Nonostante la sua grande sensibilità artistica, Van Gogh riuscì a vendere solo un quadro durante la sua vita, Il vigneto rosso. La profondità emotiva dei suoi lavori fu compresa solo decenni dopo la sua morte. In vita, Van Gogh fu considerato folle da molti, un mito che ha spesso oscurato la sua straordinaria genialità.

 

Ancora in Olanda, Van Gogh realizzò uno dei suoi primi capolavori, I mangiatori di patate.

 

« Caro Theo, volevo dirti che sto lavorando interamente ai Mangiatori di Patate. Li ho ripresi su una tela nuova e ho fatto nuovi studi delle teste, in particolare ho cambiato molto le mani. Soprattutto, sto facendo del mio meglio per metterci dentro la vita (...) voglio dire la vita in particolare. Lo dipingo a memoria, sul dipinto stesso. (...) In apparenza sembra che non ci sia niente di più facile che dipingere contadini o stracciaioli e altri lavoratori, invece – nella pittura non ci sono soggetti più difficili di quelle figure quotidiane. » (Van Gogh, I miei quadri raccontati da me)

 

Van Gogh, "I mangiatori di patate" (1885)
Van Gogh, "I mangiatori di patate" (1885)

 

Ma cosa desiderava raccontare Van Gogh attraverso questo quadro? Egli ha dipinto la quotidianità, la stessa presente all’interno di uno dei suoi romanzi preferiti: Germinal di Zola. Van Gogh esprime a pieno l’empatia nei confronti dei contadini, considerati all’epoca come esclusi. Van Gogh ha impiegato diversi mesi ad analizzare i contadini del suo piccolo villaggio. È solamente la terza versione, quella che è possibile ammirare ad Amsterdam.

 

« Non va bene conoscere una sola realtà; si diventa ottusi. Non bisognerebbe fermarsi fino a quando non si conosce l’opposto. Ora qui viviamo in un mondo di pittura indocilmente paralizzato e disgraziato (...) la caratteristica principale di un pittore è dipingere realmente bene. » (Ivi)

 

Decise di lasciare l’Olanda per recarsi a Parigi, la culla dell’arte. Nei due anni trascorsi a Parigi – dal 1886 al 1888 – Van Gogh realizzò ben 220 dipinti. A Parigi, la tavolozza di Van Gogh ebbe un'evoluzione magistrale.

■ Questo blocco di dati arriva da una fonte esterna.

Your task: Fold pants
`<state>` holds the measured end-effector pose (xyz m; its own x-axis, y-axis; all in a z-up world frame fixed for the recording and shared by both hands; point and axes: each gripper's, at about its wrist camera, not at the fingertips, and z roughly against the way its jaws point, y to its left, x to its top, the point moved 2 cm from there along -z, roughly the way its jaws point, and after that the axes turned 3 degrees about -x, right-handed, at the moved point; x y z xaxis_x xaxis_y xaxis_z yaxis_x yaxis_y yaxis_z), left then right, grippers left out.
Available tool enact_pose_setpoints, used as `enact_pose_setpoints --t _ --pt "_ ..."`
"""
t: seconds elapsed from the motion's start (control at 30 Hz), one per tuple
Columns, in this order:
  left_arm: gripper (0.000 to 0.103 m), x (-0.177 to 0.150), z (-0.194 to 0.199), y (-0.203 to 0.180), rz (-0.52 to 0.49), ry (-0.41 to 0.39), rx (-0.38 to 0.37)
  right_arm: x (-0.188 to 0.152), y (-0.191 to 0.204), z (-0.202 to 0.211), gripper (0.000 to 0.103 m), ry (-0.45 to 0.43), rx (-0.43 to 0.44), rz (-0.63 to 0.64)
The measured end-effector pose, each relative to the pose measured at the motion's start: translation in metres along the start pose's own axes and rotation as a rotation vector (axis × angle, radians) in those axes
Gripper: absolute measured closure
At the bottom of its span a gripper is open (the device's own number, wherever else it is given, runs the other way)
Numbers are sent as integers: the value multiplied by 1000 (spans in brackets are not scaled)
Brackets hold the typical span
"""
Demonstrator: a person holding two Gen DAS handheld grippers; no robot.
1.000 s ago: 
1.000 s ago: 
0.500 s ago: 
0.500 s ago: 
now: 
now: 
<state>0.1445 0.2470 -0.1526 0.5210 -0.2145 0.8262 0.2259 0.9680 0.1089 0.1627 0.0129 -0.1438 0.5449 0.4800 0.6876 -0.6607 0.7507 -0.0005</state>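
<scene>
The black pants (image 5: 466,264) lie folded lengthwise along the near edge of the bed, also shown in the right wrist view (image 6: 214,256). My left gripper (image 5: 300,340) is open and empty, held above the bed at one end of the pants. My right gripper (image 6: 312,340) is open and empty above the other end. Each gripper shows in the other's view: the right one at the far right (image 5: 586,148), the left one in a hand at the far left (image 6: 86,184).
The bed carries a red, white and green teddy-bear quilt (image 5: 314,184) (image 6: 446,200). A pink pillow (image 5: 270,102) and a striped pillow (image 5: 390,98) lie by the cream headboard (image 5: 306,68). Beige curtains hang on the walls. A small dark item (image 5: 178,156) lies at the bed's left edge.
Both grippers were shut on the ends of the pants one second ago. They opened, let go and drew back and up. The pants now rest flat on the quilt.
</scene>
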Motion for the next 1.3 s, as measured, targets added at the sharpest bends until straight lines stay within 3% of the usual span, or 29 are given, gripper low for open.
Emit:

Egli si appropriò rapidamente di tutte le tecniche impressionistiche, aggiungendo sempre una sua interpretazione personale. Il periodo parigino fu indispensabile per aggiornare il suo modo di dipingere. Dopo due anni, il pittore olandese abbandonò la capitale: ormai si era procurato ogni esperienza. Un’opera realizzata a Parigi è l’autoritratto come pittore.

 

A suo fratello Theo scrisse:

 

« Ora qui viviamo in un mondo di pittura indicibilmente paralizzato e disgraziato. Le mostre, i negozi di quadri, tutto, tutto è occupato da persone che intercettano denaro. (...) si spende molto per un lavoro quando il pittore è morto. E si criticano i pittori viventi facendo riferimento alle opere di quelli che non sono più come noi (...) Ma dipingere un quadro procura un certo piacere (...) la caratteristica principale di un pittore, immagino, è dipingere bene; quelli che sanno dipingere, quelli che lo fanno al meglio, sono i germi di qualcosa che continuerà ad esistere ancora per molto tempo, finché ci saranno gli occhi per godere di qualcosa di straordinario. » (Ivi)

 

Van Gogh giunse ad Arles, nel sud della Francia. Questa città divenne importante per Van Gogh, tanto che numerosi luoghi divennero protagonisti dei suoi quadri. Al suo caro fratello Theo scrisse:

 

« (...) vivere con poco, quasi da monaci o eremiti, con il lavoro quale passione dominatrice, rinunciando al benessere. La natura, il bel tempo di quaggiù: questo è il vantaggio del sud. » (Ivi)

 

Prima di lasciare dolcemente la vita sulla terra, Vincent Van Gogh realizzò il suo ultimo capolavoro: Corvi sul Campo di Grano, un quadro che denuncia una società oppressiva, la stessa che lo avrebbe condotto al suicidio, come afferma uno dei suoi più grandi ammiratori, Antonin Artaud. Antonin Artaud, noto drammaturgo francese, elogiò la pittura di Van Gogh in un saggio pubblicato nel 1947, Il Suicidato della Società. All'interno di questo breve saggio, il poeta esplora l'anima di un artista geniale, colui che avrebbe incoronato con il titolo di "il pittore dei pittori", giungendo alla conclusione che sia stata la società, perversa e malata, a provocare il suo suicidio.

 

Van Gogh, "Campo di grano con volo di corvi" (1890)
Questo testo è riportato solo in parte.